Die 101 Beispiele von Hotelzimmern auf 232 Seiten sind mit Text und Fotos, in vielen Fällen mit räumlichen Zeichnungen, Grundrissen und Detailskizzen oder Ansichten dargestellt. Den Prozess des Planens, der Ideenfindung, zeigen diese Darstellungen leider nicht, aber allein die Pläne zu den Raumbildern geben dem Laien, dem Hotelbtreiber und dem Planer die Möglichkeit, den Raum in seinem Aufbau verstehen zu können, wobei der Wechsel zwischen Foto und Zeichnung das Buch sehr abwechslungsreich macht. Zu manchen Beispielen sieht man Materialcollagen oder einzelne Designentwicklungen. Die Hotels werden in alphabetischer Reihenfolge vorgestellt, Randinformationen geben Aufschluss über Hotelkategorie, Ort, Größe und Aufgabenstellung, zu der im Text erweiternde Informationen geben werden.

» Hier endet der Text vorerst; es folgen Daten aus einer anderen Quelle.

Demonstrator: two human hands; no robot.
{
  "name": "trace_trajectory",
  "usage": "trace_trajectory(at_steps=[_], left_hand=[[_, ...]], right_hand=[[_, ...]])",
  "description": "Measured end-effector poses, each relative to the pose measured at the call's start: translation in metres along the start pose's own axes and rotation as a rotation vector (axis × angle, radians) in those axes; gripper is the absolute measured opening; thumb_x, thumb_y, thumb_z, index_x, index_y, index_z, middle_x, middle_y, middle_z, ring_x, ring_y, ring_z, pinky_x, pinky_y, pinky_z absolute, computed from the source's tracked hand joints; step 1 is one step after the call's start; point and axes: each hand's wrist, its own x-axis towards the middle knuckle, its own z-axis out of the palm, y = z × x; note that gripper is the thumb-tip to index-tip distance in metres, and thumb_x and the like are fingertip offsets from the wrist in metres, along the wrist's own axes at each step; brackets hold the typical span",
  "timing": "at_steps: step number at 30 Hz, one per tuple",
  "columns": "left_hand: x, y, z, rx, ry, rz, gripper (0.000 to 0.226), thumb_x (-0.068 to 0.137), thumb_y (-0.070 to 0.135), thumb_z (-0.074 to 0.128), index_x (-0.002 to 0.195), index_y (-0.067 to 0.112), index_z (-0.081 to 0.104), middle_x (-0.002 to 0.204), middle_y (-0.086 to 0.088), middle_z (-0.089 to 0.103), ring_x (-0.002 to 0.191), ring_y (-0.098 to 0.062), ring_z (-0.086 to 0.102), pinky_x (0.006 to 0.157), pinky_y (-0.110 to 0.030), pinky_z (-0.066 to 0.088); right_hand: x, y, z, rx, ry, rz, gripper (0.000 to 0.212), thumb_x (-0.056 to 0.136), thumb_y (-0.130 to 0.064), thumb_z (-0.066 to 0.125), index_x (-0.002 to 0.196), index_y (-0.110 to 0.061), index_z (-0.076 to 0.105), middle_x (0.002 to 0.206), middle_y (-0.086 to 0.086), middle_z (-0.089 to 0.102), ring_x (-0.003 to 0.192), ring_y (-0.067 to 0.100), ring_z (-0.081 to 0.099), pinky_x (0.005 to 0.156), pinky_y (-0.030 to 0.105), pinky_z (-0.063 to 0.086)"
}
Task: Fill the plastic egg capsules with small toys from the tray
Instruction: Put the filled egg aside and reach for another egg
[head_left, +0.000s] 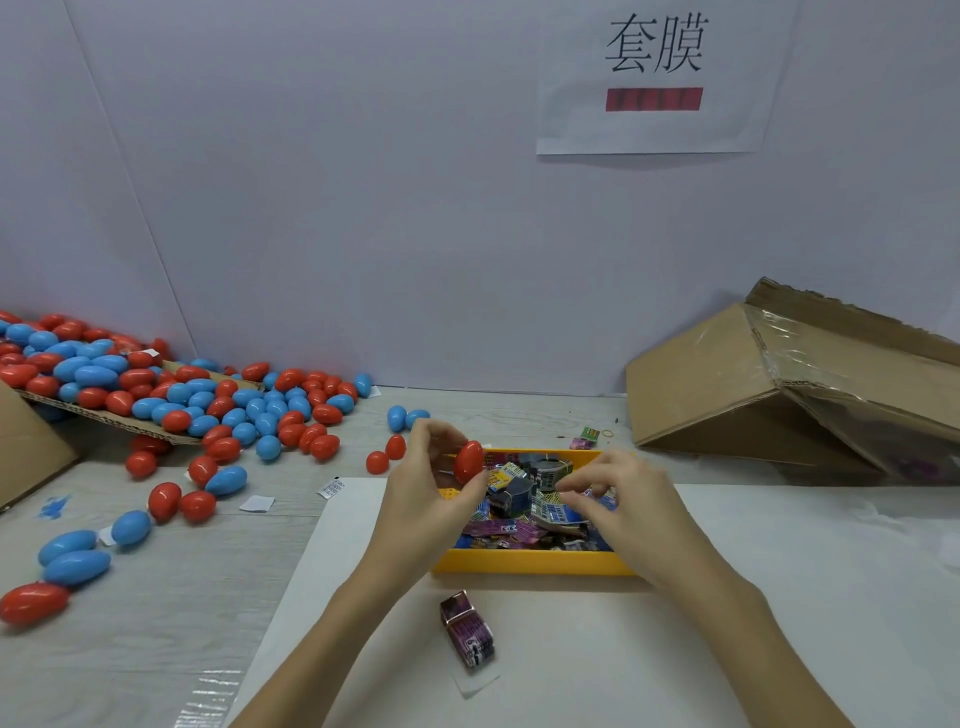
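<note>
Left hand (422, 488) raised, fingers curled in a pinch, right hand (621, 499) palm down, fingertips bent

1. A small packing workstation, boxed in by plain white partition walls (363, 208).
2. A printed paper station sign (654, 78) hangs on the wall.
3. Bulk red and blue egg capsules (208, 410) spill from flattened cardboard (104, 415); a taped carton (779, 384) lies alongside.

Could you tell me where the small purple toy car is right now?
The purple toy car lies on the white sheet, just in front of the yellow tray, between the forearms.
</note>
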Motion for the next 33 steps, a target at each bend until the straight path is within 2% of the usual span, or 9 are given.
trace_trajectory(at_steps=[4,6,11,16,21,23,26,28,33], left_hand=[[0.000,0.002,0.002,-0.047,-0.012,-0.005,0.040,0.087,0.017,0.081,0.111,0.025,0.050,0.098,-0.003,0.071,0.089,-0.017,0.071,0.078,-0.026,0.060],[-0.001,0.003,0.002,-0.079,-0.031,-0.002,0.039,0.089,0.018,0.079,0.114,0.027,0.050,0.092,-0.002,0.072,0.082,-0.019,0.071,0.076,-0.026,0.060],[-0.003,0.003,0.003,-0.048,-0.074,0.074,0.016,0.097,0.013,0.071,0.101,0.025,0.061,0.085,-0.005,0.065,0.073,-0.033,0.061,0.067,-0.033,0.053],[-0.005,0.005,0.004,0.006,-0.098,0.093,0.013,0.096,0.010,0.070,0.097,0.022,0.066,0.086,0.004,0.065,0.069,-0.020,0.057,0.067,-0.027,0.051],[-0.006,0.008,0.004,0.012,-0.106,0.092,0.012,0.097,0.010,0.070,0.097,0.021,0.067,0.090,0.005,0.068,0.074,-0.013,0.062,0.070,-0.023,0.052],[-0.006,0.009,0.004,0.012,-0.110,0.096,0.010,0.096,0.013,0.071,0.098,0.022,0.068,0.090,0.007,0.069,0.076,-0.012,0.065,0.071,-0.024,0.053],[-0.007,0.011,0.008,0.004,-0.114,0.103,0.007,0.094,0.026,0.075,0.100,0.026,0.070,0.094,0.008,0.072,0.083,-0.016,0.071,0.072,-0.030,0.060],[-0.009,0.013,0.011,0.004,-0.110,0.105,0.015,0.091,0.039,0.075,0.100,0.028,0.071,0.095,0.008,0.073,0.085,-0.017,0.073,0.072,-0.031,0.062],[-0.011,0.013,0.014,0.016,-0.117,0.079,0.021,0.086,0.047,0.074,0.096,0.028,0.072,0.088,0.012,0.071,0.077,-0.009,0.069,0.066,-0.022,0.056]], right_hand=[[-0.002,0.002,0.001,-0.136,-0.113,0.036,0.017,0.092,-0.035,0.075,0.109,-0.032,0.078,0.101,-0.014,0.055,0.100,0.009,0.051,0.080,0.024,0.037],[-0.002,0.000,0.001,-0.113,-0.097,0.048,0.007,0.091,-0.033,0.077,0.097,-0.035,0.073,0.097,-0.014,0.056,0.099,0.010,0.051,0.078,0.024,0.036],[-0.001,-0.002,0.001,-0.016,-0.008,0.036,0.015,0.089,-0.027,0.080,0.082,-0.029,0.068,0.090,-0.014,0.061,0.089,0.005,0.055,0.071,0.013,0.038],[-0.001,-0.001,0.002,-0.060,-0.031,0.016,0.012,0.097,-0.028,0.070,0.097,-0.023,0.082,0.095,-0.005,0.066,0.094,0.011,0.057,0.082,0.029,0.044],[-0.003,-0.001,0.003,-0.015,0.005,-0.015,0.018,0.101,-0.027,0.064,0.109,-0.029,0.080,0.101,-0.005,0.061,0.098,0.011,0.055,0.083,0.024,0.040],[-0.003,-0.004,0.002,0.081,0.093,-0.003,0.018,0.100,-0.025,0.066,0.111,-0.029,0.079,0.099,-0.004,0.061,0.092,0.010,0.057,0.078,0.020,0.041],[-0.002,-0.014,0.000,0.387,0.161,0.059,0.011,0.095,-0.022,0.072,0.092,-0.027,0.081,0.083,-0.007,0.071,0.077,0.009,0.064,0.071,0.026,0.051],[-0.004,-0.022,0.000,0.542,0.103,0.075,0.010,0.094,-0.020,0.073,0.089,-0.022,0.081,0.077,-0.004,0.074,0.075,0.015,0.068,0.072,0.032,0.056],[-0.008,-0.033,0.007,0.724,-0.027,0.083,0.005,0.091,-0.026,0.076,0.093,-0.021,0.080,0.082,0.000,0.078,0.075,0.010,0.072,0.066,0.019,0.055]])
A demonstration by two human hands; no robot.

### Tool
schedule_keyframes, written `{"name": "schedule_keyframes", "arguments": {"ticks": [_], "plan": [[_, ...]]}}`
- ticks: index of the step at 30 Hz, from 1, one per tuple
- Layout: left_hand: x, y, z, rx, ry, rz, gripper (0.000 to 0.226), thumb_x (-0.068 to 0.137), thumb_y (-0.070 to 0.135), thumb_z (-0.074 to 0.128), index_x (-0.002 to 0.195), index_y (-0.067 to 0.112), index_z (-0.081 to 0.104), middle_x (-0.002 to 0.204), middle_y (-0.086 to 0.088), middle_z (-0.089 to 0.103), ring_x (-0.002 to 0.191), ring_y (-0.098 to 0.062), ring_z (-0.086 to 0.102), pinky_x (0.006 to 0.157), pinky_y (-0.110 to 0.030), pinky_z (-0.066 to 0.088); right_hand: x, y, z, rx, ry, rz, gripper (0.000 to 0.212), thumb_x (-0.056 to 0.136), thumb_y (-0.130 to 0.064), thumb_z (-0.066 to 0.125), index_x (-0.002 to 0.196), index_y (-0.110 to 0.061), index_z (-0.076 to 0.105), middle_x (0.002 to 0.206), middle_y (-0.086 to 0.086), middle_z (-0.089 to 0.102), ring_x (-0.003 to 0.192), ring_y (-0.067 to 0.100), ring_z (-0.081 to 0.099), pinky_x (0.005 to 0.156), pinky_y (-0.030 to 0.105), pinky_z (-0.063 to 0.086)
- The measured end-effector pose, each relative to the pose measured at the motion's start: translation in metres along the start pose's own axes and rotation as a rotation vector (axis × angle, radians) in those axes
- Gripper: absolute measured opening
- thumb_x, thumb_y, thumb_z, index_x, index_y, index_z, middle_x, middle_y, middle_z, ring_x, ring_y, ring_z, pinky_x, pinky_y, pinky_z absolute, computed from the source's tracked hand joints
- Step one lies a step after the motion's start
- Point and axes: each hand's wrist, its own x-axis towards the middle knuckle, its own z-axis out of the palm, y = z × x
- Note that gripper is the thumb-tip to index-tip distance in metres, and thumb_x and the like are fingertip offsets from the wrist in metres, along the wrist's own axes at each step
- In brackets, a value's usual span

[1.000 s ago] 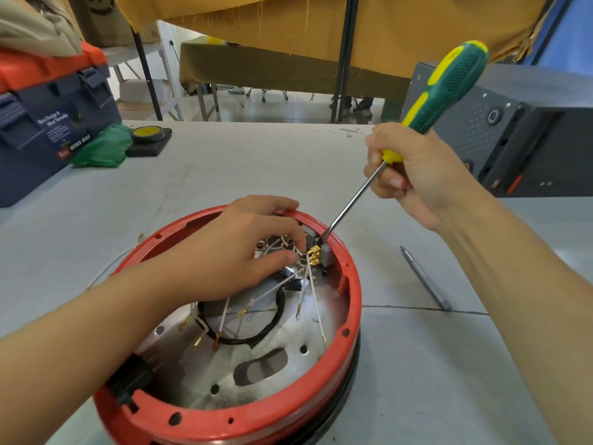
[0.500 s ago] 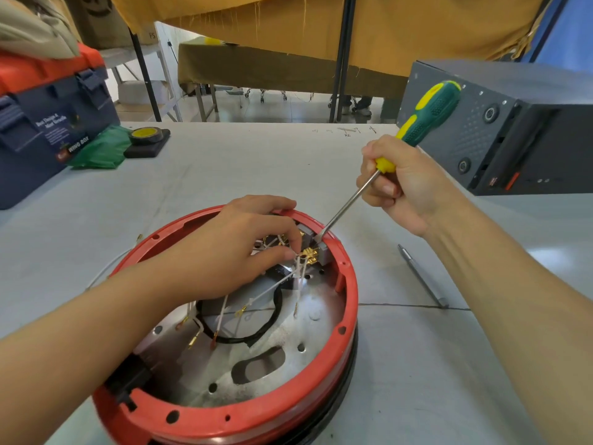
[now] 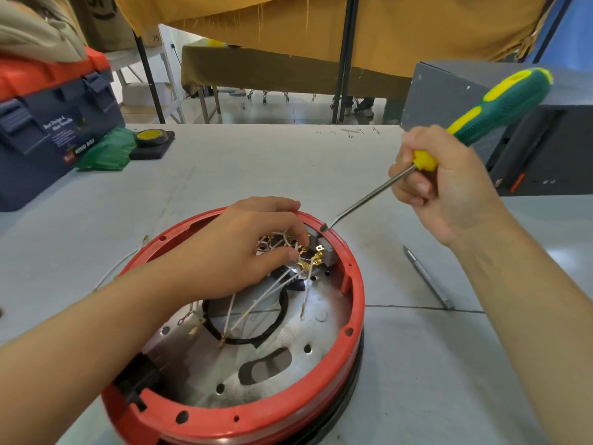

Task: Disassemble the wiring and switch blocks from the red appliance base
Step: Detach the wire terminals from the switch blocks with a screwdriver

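1. Head view, widest first: the surface (image 3: 244, 175) carried the red appliance base (image 3: 288, 409), which sat near its front edge, open side up, with the bare metal floor plate (image 3: 324, 319) showing. A toolbox (image 3: 54, 130) stood far left and a grey case (image 3: 500, 101) far right.
2. Inside the base, a black ring cable (image 3: 256, 338) lay on the plate, not yet lifted out. A black block (image 3: 138, 377) sat against the near-left wall, seemingly still mounted.
3. The left hand (image 3: 237, 252) reached into the far side of the base, fingertips pinching the white wires (image 3: 272, 290) at the brass terminals (image 3: 308, 263).
4. The right hand (image 3: 446, 184) was clenched round the screwdriver (image 3: 500, 104) where handle meets shaft; the tip rested at the top edge of the grey switch block (image 3: 327, 252) just inside the far rim.
5. Progress, as judged: several wire ends hung loose with bare lugs, so some leads looked already unplugged. A stray wire (image 3: 122, 264) lay on the surface outside the rim, left.
6. Left to do, as judged: free the remaining terminals, pry out the grey block, then remove the cable and the black block. Roughly midway.
7. A slim metal tool (image 3: 426, 277) lay on the surface right of the base, untouched.
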Motion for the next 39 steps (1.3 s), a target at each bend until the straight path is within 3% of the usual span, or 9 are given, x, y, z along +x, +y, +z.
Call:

Das Buch ist ganz bestimmt eine Fundgrube für Studenten, Gestalter, vor allem aber für Hotelausstatter und Hotel-Betreiber, die durch die Vielfalt der Beispiele und Locations die große Palette an gestalterischen Möglichkeiten sehen können.
Leider erlaubt diese Art der Präsentation nicht ins Detail zu gehen, mehr über die eingesetzten Materialien oder gar Produkte zu erfahren.
Besonders spannend finde ich diesen Streifzug durch die 101 Hotelzimmer, weil sie sich in mehr als zehn verschiedenen Ländern befinden, die auch Einfluss auf die die Gestaltung haben. Nach dieser langen Reise durch geplante und gebaute Hotelräume hat der Leser durchaus eine Vorstellung von der gestalterischen Handschrift des Innenarchitekturbüros Kretschmar-Joehnk.